P.S. Here’s a little something extra which came to mind when I was writing about the round-Britain-cruise concept. A story told by Ted and Elizabeth, a couple from Liverpool whom we met on a Mediterranean cruise several years ago.
They had, a few weeks before, enjoyed a round-Britain trip on Cunard’s Queen Elizabeth 2, having embarked at Southampton.
Sailing clockwise around the coast, the QE2 arrived at Liverpool, after a couple of intermediate stops. So the couple disembarked, took a bus from the port and another from the city centre to their home. They dealt with the post, watered the plants and, that afternoon, Elizabeth went to her local hairdresser for what she called her “regular sort-out”.
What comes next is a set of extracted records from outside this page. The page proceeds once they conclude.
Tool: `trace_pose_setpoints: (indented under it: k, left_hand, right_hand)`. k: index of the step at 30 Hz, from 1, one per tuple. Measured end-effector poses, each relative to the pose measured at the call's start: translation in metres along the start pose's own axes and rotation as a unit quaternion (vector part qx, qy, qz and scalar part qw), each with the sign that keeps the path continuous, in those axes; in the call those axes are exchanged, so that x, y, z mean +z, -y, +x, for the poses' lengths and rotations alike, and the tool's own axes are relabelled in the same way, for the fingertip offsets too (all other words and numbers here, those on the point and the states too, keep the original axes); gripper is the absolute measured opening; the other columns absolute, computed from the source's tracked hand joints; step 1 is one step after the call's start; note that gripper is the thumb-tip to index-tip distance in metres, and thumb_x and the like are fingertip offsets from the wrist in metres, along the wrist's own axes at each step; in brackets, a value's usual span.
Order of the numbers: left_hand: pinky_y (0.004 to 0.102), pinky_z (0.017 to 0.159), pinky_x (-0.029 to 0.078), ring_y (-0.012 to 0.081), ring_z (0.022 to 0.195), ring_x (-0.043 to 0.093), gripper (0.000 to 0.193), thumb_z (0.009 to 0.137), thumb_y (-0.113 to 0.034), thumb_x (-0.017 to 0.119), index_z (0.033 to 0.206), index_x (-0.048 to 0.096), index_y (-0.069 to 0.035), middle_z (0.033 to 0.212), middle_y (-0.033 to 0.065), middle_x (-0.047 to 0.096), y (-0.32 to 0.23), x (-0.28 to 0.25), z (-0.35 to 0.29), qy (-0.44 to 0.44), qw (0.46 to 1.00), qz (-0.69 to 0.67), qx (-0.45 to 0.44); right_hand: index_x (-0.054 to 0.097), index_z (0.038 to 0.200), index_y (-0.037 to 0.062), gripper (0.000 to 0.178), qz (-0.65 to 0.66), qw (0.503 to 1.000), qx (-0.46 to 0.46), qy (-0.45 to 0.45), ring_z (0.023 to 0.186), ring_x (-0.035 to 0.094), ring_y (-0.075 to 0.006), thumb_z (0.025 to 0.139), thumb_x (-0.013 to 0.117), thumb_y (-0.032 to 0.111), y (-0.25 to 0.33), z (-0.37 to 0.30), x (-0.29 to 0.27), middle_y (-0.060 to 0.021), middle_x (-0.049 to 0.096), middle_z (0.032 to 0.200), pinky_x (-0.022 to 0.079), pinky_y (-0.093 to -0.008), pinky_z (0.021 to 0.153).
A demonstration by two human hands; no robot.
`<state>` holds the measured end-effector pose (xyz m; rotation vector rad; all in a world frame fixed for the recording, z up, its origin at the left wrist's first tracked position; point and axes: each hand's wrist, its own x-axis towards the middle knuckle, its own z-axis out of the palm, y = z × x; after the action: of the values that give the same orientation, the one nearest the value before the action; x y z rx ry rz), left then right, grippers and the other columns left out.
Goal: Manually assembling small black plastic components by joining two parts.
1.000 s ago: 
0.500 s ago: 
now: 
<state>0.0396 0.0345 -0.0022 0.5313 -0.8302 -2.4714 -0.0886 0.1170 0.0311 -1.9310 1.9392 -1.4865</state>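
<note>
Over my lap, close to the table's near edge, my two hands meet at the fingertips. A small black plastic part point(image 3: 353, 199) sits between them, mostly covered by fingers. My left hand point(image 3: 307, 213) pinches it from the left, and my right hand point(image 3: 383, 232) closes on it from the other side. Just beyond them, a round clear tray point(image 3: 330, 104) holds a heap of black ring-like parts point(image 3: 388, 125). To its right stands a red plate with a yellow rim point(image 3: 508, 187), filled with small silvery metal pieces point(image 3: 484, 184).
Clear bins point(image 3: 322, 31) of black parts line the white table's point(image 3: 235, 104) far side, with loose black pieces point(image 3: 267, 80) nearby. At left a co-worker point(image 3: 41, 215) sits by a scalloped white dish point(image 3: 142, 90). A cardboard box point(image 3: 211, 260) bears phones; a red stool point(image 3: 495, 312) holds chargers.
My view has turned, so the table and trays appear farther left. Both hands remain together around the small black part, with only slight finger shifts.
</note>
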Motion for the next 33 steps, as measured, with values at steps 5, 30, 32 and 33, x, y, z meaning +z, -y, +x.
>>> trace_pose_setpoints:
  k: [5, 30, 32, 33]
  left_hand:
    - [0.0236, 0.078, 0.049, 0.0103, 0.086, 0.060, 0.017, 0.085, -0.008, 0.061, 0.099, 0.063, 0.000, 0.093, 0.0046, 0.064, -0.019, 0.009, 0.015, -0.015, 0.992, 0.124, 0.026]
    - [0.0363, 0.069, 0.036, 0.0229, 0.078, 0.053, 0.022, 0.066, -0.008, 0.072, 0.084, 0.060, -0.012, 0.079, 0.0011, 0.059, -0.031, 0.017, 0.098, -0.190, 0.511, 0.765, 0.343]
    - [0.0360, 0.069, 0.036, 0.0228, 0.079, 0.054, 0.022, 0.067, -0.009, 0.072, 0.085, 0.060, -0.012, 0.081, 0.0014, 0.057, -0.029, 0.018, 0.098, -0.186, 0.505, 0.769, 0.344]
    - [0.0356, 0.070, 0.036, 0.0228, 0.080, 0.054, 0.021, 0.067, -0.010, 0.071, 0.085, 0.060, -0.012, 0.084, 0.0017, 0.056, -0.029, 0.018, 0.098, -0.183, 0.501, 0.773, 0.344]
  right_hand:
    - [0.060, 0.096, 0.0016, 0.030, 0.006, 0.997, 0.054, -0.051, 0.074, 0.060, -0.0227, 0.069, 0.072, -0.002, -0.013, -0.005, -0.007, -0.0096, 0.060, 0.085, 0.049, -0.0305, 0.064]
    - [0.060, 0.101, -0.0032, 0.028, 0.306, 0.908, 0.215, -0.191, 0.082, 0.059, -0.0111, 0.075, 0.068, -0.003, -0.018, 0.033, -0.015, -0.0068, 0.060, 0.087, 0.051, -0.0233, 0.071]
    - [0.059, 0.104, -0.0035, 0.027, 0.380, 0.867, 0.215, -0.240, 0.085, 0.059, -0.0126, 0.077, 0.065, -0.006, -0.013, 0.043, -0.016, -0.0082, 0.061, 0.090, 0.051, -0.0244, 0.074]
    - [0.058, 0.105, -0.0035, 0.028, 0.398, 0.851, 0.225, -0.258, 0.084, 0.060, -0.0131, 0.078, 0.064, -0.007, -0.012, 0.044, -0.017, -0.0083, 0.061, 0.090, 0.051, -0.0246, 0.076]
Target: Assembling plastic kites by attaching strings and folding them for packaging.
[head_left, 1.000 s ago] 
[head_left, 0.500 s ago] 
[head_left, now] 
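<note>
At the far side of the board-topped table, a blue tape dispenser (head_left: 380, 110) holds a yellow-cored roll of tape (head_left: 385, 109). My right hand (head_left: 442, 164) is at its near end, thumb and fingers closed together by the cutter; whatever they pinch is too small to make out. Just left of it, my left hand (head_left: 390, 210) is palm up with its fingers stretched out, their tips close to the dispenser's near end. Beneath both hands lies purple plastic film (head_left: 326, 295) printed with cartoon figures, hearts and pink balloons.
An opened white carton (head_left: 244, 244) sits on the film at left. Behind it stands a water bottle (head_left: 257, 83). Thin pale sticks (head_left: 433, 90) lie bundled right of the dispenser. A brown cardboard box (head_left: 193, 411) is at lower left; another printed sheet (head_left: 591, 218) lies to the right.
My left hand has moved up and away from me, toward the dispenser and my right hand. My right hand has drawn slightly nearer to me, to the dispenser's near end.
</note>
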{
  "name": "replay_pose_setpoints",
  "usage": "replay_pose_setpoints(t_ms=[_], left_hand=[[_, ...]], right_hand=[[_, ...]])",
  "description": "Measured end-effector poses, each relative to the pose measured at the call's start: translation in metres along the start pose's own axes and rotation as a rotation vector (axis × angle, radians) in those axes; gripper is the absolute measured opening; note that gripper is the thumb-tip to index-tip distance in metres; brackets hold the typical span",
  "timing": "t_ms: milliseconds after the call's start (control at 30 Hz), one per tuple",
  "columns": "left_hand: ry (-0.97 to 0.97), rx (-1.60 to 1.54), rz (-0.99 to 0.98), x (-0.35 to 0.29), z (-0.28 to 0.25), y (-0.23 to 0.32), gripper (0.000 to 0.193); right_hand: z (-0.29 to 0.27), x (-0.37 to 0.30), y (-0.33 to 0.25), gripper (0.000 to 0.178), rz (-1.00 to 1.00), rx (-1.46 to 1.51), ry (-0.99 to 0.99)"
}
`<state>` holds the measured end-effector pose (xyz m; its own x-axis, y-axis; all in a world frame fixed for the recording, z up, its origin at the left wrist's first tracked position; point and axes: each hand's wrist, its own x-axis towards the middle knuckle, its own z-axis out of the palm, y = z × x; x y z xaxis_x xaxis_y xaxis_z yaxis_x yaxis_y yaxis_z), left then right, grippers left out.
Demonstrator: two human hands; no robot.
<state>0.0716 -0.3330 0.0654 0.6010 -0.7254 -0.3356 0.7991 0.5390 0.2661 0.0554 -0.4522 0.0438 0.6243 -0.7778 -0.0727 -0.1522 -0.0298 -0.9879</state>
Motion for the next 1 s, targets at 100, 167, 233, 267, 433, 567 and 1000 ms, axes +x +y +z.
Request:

That evening, back on board, her new hairstyle drew favourable comments. “I’m glad it worked out as it did,” she told us. “There was no way I was going to pay the prices the ship’s hairdressing salon charged. And, as it was a Wednesday, I got my OAP discount as well.”
P.P.S. Another extra (oh, I do spoil you!). It concerns Draco. According to one story the Athenians were so hacked off with what he had done that they “honoured” him in a traditional way – by throwing clothes at him. (I have absolutely no idea how that custom originated, so don’t ask.) But they threw so many cloaks and shirts and so forth that he was suffocated.
No, I don’t believe it, either. I think he simply got out of town and lived the rest of his life on the nearby island of Aegina. The Athenians took nearly 200 years to water down his punishments, so they can’t have been all that annoyed. And the “Draconian” laws weren’t completely repealed until the 6th century BC.